Ibu

Setelah saya cari-cari di tiap post-ing-an blog, ternyata saya hampir tidak pernah menuliskan tentang ibu saya secara spesifik. Mungkin karena dulu saya sering sebal sama ibu, apalagi hobi kita berdua itu berantem terus, sampai akhirnya saya masuk asrama pas SMA, kemudian memutuskan untuk kuliah jauh dari keluarga, barulah terjalin 'cinta-kasih' antara anak dan ibu. Sebenarnya sekarang bukan kayak anak dan ibu juga sih, tapi lebih seperti antar sahabat.

Ibu saya itu orangnya sangat overprotected sekali. Mungkin karena anaknya cuman 2, wanita semua pula. Jadinya masih sering menganggap anak-anaknya ini kayak masih SD, padahal kami (saya dan adik saya) dua-duanya sudah berkuliah, bahkan saya sendiri sudah lulus, tapi masih sering diperlakukan seperti anak SD. Tidak boleh ke sini, tidak boleh kesitu.

Ibu saya itu tidak mengizinkan jajan sembarangan, hampir tiap hari dibawakan bekal, bahkan bapak saya hampir tiap hari pula, pulang kantor bawa roti, yang besoknya akan saya bawa ke sekolah sebagai bekal. Kadang-kadang juga ibu membawakan semacam nasi goreng atau mie goreng. Karena menurut dia, semua makanan-jajanan-murahan itu tidak sehat.

Kami selalu makan masakkan ibu, kecuali hari-hari tertentu dan ingin makanan tertentu baru kami diajak makan keluar bersama bapak. Karena itu lidah saya sudah terbiasa dengan makanan enak, karena (untungnya) ibu jago sekali masak, mungkin turunan dari nenek saya yang juga sangat jago masak. Kemungkinan besar, saya juga mendapatkan turunan tersebut, ehem.

Karena, ibu adalah full-time-mother, dia selalu ada di rumah, makanya ibu mengawasi tingkah-laku kami 24 jam dan yang berarti juga selalu ada buat kami. Dari kecil saya terbiasa belajar dengan ibu, baru menjelang kelas 3 SMP akhir saya ikut bimbingan-belajar karena memang beban pelajarannya meningkat.

Ibu itu orangnya gampang panikkan, panikkan-nya suka berlebihan. Pernah dia pergi liburan bersama teman-teman pengajiannya ke Pulau Tidung, terus naik semacam speedboat yang terbuat dari kayu kemudian berisi hingga 200 orang. Ibu (dan teman-temannya pula), memutuskan tidak mau keluar dari Pulau Tidung, kalo tidak naik speedboat yang lebih aman. Karena mereka takut tenggelam, akibat speedboatnya kepenuhan.
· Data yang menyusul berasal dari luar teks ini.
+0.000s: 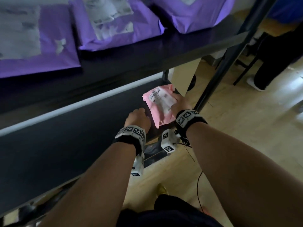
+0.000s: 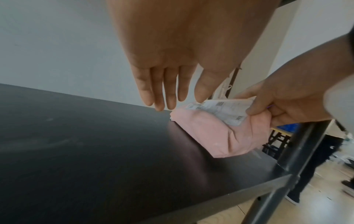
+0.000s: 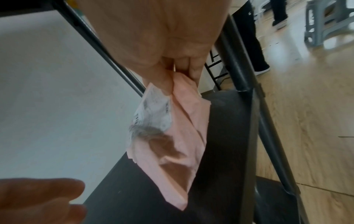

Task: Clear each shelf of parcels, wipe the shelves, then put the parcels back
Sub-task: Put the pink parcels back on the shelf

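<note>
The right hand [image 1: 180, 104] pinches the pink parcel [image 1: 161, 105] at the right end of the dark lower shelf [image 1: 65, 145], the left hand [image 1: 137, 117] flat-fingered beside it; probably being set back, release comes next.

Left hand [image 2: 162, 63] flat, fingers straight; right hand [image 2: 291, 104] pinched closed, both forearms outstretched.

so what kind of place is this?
Probably a parcel depot or mailroom: a dark metal rack holds purple mailers with shipping labels, and the right hand grips a pink labelled parcel on the lower shelf.
</note>
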The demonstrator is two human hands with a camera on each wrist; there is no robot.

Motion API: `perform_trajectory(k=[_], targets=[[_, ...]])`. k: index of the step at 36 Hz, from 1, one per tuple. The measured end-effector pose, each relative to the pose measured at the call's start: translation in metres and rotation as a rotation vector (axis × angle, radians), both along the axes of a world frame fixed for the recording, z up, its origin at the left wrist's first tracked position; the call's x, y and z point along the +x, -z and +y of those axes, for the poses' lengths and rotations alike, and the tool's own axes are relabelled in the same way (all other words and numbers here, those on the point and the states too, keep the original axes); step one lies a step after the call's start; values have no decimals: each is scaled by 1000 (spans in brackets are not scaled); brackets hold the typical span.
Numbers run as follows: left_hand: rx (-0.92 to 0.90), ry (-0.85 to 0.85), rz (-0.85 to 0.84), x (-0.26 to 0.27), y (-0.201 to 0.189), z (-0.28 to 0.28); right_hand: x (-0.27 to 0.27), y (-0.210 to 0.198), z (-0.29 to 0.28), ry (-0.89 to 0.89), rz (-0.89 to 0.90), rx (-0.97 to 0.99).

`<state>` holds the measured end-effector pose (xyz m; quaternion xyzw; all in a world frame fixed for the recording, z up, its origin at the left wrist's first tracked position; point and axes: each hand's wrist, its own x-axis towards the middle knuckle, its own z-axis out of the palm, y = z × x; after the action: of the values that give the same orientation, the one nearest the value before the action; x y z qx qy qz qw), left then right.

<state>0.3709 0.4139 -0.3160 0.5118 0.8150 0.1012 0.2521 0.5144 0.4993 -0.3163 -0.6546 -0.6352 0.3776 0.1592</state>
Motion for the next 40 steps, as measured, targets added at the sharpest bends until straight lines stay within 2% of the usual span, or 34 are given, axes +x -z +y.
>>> perform_trajectory(k=[7,11,14,19,27,40], targets=[[-48,-75,27,14,6,21,8,5,37,-180,-155,61],[-85,-101,50,14,8,16,2,12,36,-109,-324,76],[-89,-128,60,12,7,8,-4,18,32,-165,-455,184],[-88,-180,65,1,2,-19,-28,20,12,-321,-473,396],[-67,-320,76,-43,-8,-105,-91,9,-64,-555,-356,436],[-48,-605,145,-134,-9,-340,-199,12,-280,-877,-280,442]])
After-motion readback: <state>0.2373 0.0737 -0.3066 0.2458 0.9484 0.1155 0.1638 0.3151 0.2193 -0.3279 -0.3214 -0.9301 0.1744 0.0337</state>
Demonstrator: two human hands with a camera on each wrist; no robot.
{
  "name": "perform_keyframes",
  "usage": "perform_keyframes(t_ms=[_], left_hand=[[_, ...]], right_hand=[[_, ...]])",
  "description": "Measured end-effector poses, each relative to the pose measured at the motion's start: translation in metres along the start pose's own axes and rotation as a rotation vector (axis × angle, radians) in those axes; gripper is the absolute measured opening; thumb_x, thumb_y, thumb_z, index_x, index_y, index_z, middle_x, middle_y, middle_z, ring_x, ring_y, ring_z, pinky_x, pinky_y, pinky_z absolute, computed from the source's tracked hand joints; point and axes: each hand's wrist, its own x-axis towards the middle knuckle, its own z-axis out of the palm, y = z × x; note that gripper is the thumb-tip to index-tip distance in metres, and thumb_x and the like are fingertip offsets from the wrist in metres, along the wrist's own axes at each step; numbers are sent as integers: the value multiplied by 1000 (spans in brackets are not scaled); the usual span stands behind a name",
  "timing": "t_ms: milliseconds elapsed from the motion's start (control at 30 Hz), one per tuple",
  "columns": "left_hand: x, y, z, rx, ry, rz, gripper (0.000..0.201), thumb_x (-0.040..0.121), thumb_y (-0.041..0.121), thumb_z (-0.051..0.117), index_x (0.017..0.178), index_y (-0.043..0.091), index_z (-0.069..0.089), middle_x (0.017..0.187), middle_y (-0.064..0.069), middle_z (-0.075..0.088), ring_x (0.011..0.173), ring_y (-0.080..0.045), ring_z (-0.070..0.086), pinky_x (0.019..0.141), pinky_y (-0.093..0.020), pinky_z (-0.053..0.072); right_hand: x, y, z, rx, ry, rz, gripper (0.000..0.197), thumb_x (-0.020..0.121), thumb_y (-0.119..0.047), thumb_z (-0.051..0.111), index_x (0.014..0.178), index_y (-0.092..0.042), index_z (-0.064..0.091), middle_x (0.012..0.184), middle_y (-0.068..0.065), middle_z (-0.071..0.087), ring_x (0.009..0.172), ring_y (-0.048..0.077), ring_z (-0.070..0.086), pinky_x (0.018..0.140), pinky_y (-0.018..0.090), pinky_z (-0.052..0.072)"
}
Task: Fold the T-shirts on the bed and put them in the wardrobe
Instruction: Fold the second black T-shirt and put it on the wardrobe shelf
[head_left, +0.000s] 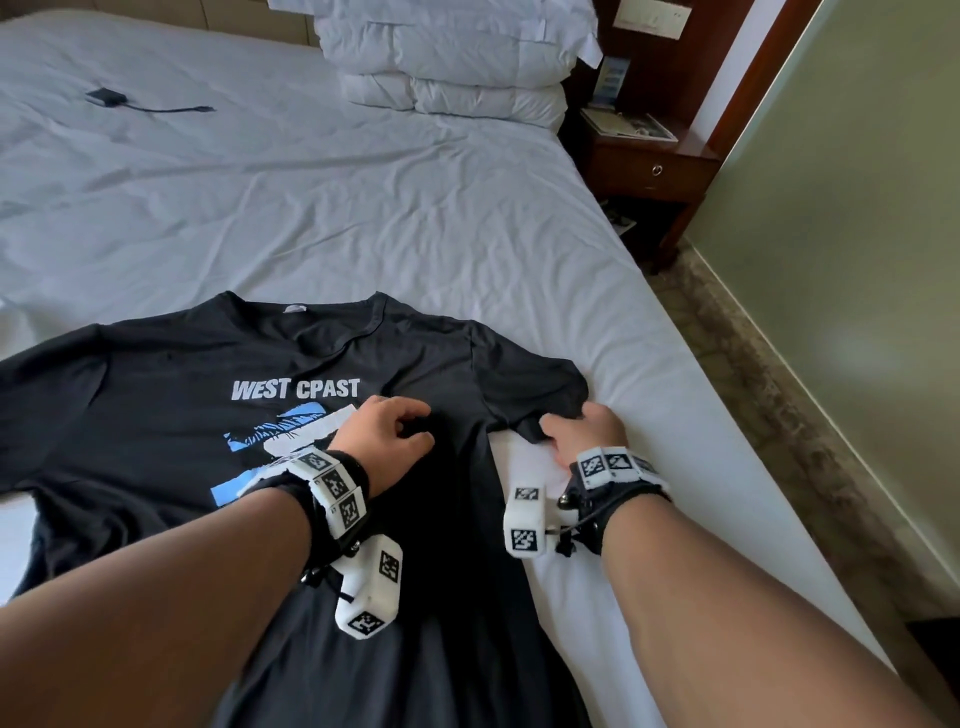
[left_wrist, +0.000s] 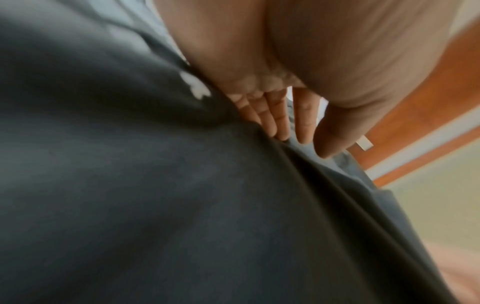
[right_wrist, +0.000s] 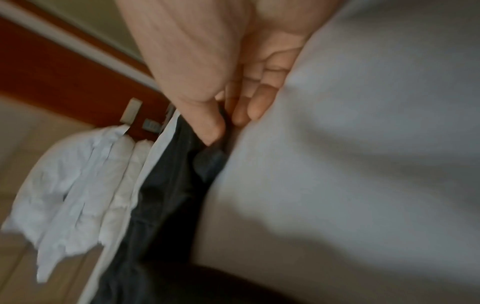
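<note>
A black T-shirt with a "WEST CPAST" print lies face up and spread out on the white bed. My left hand rests on its chest, just right of the print. In the left wrist view its fingers lie fairly straight against the dark fabric. My right hand is at the hem of the shirt's right sleeve. In the right wrist view the thumb and fingers of my right hand pinch the black sleeve just above the sheet.
Stacked white pillows sit at the head of the bed. A small black device with a cable lies at the far left. A wooden nightstand stands beside the bed; a narrow carpet strip runs along the green wall.
</note>
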Motion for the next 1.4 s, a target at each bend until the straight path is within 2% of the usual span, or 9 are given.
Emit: perform_keyframes(t_ms=[233,433,567,767,867,933,1033,1133,1400], left_hand=[[-14,-7,-15,394,-11,94,41,90,39,62,130,36,60,142,7,48,130,-24,40,110,-33,34],[3,-14,-33,538,35,-27,59,88,61,53,144,42,45,158,8,33,146,-23,24,119,-41,25],[13,-36,-55,492,36,-145,62,89,66,48,147,45,39,162,7,27,150,-22,18,122,-39,18],[15,-46,-69,462,83,-49,56,94,55,50,147,38,44,162,5,29,150,-24,19,122,-41,19],[20,-59,-89,538,130,-62,52,93,56,52,143,42,48,161,6,31,149,-26,21,120,-43,23],[26,-80,-109,626,121,-133,59,89,67,48,145,47,43,161,8,29,149,-26,20,120,-47,25],[35,-117,-142,625,76,-299,90,70,96,36,148,51,32,163,8,26,149,-29,21,118,-53,27],[42,-139,-159,595,49,-332,117,49,109,25,149,50,30,163,8,26,150,-30,21,120,-53,24],[40,-143,-159,553,49,-337,104,60,103,34,150,51,28,164,10,24,151,-27,18,121,-51,23]], right_hand=[[-24,-12,17,-71,-49,-54,97,70,-55,70,156,-30,30,146,-8,53,127,25,58,106,40,46],[2,-2,6,-218,-40,-33,71,67,-24,63,137,-25,52,121,0,67,95,26,67,83,34,54],[17,9,-4,-268,-11,-31,75,53,-37,64,127,-26,56,111,1,71,93,27,69,82,35,57],[-17,-63,10,-93,232,-353,61,84,-33,62,143,-22,51,147,4,41,126,28,54,104,35,44],[-35,-99,59,-406,-126,-729,49,89,-34,62,137,-27,60,147,-3,46,138,17,43,111,23,30],[-39,-110,96,-732,-413,-807,63,88,-56,58,148,-38,47,164,-4,26,152,17,20,122,35,21],[-27,-111,132,-1119,-572,-771,82,85,-81,42,157,-50,15,170,-11,-6,156,19,-6,124,54,7],[-7,-105,147,-1194,-545,-785,83,86,-84,34,157,-51,8,170,-10,-7,156,21,-6,124,55,4],[66,-93,88,-1138,-336,-518,80,89,-79,25,160,-44,7,170,-12,-1,156,17,0,125,47,9]])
Tapi dengan segala kelebihan-dan-kekurangan yang ibu miliki, sebenarnya dia menyuruh saya jadi wanita karier yang punya penghasilan sendiri, karena dia ngerasa ada minus tersendiri jadi seorang wanita yang 'hanya' menjadi seorang ibu rumah tangga.

Dulu, saya memang pengen-banget-parah mau jadi wanita karier, sekelas Sri Mulyani, adeuh, cita-cita saya dulu kalo ga jadi rektor ITB, menteri peranana wanita dan perlindungan anak, atau menteri pendidikan. Tapi makin ke sini, akibat makin baca banyak buku, cita-cita saya mengkerucut menjadi istri yang shaleha dan ibu yang amanah, persis kayak ibu saya (insya Allah, aamiin). Hanya saja, cita-cita lain memiliki sekolah gratis sendiri dan perpustakaan, tetap harus terlaksana, aamiin, loh kok jadi ngomongin diri saya sendiri.

Pokoknya, saya nulis ini cuman mau menyatakan bahwa ibu saya adalah role-model saya sesungguhnya, sssst jangan bilang-bilang ke dia tapi yah, hahaha. Terlepas saya sungguh mengidolakan Aisyah r.a, Sri Mulyani, Susan Hockfield, dan wanita karir sukses lainnya. Dari dalam hati saya yang paling dalam, saya pengen jadi ibu rumah tangga yang selalu ada buat anak-anak dan suaminya. Aamiin.